Among the lines of the listing below, count those with the string "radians". Give the number and no commentary.

*** Data provided ***

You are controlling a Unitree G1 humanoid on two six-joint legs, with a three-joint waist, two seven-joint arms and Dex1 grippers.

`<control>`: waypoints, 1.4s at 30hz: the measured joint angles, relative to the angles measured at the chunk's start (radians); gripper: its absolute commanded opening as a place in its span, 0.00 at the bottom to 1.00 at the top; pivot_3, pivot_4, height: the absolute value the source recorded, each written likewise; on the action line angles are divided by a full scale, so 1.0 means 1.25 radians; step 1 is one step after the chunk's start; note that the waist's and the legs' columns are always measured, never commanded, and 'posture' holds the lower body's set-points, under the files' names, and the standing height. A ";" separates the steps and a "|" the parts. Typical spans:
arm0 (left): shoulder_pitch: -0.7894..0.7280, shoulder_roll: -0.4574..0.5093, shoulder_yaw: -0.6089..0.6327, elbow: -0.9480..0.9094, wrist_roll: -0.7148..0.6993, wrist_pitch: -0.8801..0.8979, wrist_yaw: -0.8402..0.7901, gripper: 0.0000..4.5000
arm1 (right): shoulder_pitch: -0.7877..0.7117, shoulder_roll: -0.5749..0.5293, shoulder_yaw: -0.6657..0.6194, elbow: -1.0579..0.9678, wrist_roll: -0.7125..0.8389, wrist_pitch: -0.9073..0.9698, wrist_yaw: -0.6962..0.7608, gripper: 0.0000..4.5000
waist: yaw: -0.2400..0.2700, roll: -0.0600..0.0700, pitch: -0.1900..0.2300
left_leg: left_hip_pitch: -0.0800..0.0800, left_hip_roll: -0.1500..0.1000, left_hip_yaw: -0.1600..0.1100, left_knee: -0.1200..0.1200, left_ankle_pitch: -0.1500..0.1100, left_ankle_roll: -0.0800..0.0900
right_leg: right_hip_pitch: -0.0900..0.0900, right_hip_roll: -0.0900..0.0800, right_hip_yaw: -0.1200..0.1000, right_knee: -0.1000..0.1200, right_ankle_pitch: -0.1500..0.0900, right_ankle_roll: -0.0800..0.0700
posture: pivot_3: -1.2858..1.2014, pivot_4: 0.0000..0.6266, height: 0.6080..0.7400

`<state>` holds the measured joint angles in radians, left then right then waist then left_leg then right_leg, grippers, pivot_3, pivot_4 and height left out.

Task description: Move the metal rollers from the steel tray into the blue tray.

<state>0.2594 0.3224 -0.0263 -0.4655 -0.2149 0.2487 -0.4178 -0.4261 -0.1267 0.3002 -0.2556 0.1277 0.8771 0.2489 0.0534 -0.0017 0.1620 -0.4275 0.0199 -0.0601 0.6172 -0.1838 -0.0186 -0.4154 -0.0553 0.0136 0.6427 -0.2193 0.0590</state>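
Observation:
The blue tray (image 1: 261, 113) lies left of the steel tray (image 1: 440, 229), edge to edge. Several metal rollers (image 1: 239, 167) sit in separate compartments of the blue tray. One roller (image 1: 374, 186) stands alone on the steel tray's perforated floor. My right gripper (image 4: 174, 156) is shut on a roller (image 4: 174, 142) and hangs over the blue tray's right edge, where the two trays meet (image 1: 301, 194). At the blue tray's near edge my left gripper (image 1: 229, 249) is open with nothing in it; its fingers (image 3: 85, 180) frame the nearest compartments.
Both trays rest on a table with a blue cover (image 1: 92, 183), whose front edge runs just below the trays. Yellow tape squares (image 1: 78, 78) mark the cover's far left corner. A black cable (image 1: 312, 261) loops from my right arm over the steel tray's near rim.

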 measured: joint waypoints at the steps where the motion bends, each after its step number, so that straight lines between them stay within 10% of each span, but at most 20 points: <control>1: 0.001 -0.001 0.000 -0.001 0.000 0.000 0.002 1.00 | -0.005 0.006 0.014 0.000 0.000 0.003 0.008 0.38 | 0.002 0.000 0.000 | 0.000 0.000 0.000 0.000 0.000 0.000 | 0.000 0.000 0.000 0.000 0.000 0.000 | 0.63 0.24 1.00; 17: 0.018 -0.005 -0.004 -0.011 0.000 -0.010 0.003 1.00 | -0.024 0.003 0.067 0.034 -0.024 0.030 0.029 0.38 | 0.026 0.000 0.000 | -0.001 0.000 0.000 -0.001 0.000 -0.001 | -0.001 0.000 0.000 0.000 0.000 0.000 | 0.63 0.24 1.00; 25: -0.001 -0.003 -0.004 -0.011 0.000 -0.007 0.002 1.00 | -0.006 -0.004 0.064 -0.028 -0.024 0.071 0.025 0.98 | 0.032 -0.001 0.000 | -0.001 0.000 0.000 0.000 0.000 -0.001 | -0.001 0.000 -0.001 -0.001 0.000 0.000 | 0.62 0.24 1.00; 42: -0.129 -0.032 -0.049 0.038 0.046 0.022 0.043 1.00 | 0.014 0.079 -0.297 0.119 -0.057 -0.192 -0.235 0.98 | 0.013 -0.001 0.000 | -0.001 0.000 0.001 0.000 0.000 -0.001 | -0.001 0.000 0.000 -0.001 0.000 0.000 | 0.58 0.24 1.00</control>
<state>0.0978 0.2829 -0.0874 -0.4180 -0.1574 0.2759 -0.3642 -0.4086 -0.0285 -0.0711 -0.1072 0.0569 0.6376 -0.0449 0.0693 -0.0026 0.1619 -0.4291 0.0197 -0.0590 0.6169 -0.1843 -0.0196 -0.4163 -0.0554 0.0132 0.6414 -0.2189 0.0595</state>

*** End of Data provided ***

Output: 2